(GIVEN MATERIAL begins)

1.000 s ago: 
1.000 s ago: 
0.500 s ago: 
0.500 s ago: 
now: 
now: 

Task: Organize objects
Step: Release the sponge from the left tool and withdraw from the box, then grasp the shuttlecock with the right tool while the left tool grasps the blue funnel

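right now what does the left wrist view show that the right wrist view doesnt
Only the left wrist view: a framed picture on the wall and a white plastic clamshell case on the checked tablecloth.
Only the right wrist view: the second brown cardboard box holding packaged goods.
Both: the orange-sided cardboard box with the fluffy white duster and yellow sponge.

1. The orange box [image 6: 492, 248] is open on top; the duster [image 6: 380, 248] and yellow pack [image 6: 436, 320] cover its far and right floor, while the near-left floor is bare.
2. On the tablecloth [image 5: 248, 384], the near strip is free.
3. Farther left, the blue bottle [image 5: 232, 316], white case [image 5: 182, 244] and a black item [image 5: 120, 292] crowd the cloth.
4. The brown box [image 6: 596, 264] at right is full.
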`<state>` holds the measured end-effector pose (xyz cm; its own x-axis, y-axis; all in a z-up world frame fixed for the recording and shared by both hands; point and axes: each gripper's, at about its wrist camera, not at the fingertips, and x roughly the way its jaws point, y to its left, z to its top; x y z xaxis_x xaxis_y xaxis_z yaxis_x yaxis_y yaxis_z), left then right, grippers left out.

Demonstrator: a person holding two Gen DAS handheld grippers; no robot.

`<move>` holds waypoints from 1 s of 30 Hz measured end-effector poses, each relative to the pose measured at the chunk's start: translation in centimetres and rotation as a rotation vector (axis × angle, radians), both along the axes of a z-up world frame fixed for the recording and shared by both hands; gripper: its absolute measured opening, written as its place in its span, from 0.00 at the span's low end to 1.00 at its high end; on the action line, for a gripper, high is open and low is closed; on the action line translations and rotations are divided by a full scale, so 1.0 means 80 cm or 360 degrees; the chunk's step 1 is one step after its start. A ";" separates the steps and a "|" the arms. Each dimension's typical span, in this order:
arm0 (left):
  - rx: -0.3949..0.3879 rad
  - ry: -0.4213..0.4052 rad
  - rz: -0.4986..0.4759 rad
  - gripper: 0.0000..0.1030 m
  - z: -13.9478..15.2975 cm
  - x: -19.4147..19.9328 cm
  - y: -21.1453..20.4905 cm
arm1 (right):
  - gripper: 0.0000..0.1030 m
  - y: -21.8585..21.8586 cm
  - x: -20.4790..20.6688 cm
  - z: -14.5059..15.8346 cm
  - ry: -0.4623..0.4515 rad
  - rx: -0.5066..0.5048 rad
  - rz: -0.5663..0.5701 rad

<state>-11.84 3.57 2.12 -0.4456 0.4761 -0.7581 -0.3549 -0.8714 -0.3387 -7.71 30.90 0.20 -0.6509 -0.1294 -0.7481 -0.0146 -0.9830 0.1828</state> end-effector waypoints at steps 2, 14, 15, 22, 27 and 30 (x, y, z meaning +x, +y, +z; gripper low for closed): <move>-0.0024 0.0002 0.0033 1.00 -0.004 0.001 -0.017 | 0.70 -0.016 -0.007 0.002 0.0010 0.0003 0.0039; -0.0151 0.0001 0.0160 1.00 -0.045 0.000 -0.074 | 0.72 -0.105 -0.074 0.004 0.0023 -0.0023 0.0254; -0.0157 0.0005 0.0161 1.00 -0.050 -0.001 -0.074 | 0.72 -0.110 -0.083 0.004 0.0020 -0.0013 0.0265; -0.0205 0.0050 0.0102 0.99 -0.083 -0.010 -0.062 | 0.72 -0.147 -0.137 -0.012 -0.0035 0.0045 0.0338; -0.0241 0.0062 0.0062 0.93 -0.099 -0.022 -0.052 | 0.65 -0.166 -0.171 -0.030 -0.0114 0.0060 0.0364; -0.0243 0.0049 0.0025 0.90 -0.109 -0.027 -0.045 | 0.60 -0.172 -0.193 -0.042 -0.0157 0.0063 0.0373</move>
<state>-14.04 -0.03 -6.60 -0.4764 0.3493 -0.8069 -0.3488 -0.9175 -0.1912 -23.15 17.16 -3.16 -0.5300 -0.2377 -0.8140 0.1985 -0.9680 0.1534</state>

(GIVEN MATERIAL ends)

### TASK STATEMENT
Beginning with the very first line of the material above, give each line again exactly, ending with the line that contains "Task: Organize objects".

### YOUR RESPONSE
1.000 s ago: 
1.000 s ago: 
0.500 s ago: 
0.500 s ago: 
now: 
now: 

Task: Organize objects

This concludes the answer.